Looking for anyone in the Sioux City Area

----------


## Wild Bill

North Central Iowa here......

----------


## rexrem

Hi Guys! Do you know if ball pythons are legal in Bettendorf Iowa? We might move there next year, just want to make sure. I already checked Bettendorf's city ordinances and there's no mention about snakes or reptiles. Thanks in advance!

----------


## Wild Bill

> Hi Guys! Do you know if ball pythons are legal in Bettendorf Iowa? We might move there next year, just want to make sure. I already checked Bettendorf's city ordinances and there's no mention about snakes or reptiles.

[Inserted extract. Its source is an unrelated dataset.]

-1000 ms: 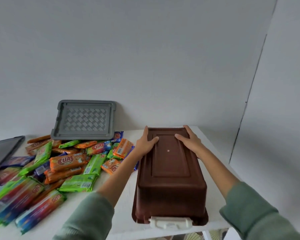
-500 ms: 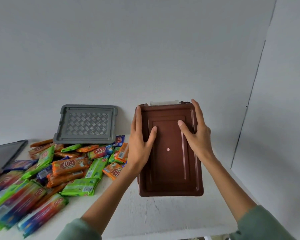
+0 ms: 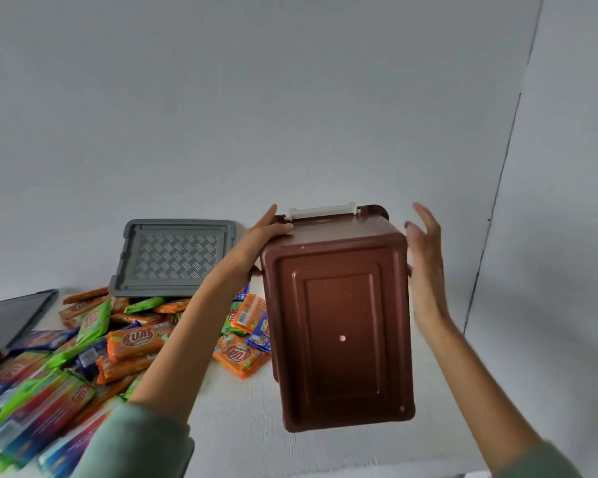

Thanks in advance!


Not that I know of......

----------


## SlitherinSisters

:Ohmygod:  I never popped my head in here  :Roll Eyes (Sarcastic):  

Since I did though....Don't forget the Iowa show in a couple weeks April 3rd, 2011!! I'm sure no one will see this in time, but oh well, I tried!

----------


## Atherosdragon

:wave: just saw this figured i'd say hi to my fellow iowans i'm from Des Moines

----------


## pbjtime8908

this is an ancient thread lol. im from SW iowa. going to the des moines show next month also.

----------


## SnakeKittyFishy

I'll chime in here  :Smile:  I'm from the Des Moines area, just west of Urbandale actually

----------


## Lupe

Old thread but I'm in SW Iowa (by Omaha)  :Smile:

----------


## Madison1020

Hey i have a question and i am trying to figure this out. I was wondering if there is any county in Iowa that you can give a Ball Python..i need to move ASAP sooo i really need the help. i new to this im sorry but no one knows and i need to find out soon i need to move here soon and i need to go somewhere that can have a Ball Python. please and thank you guys sooo much
Madison

----------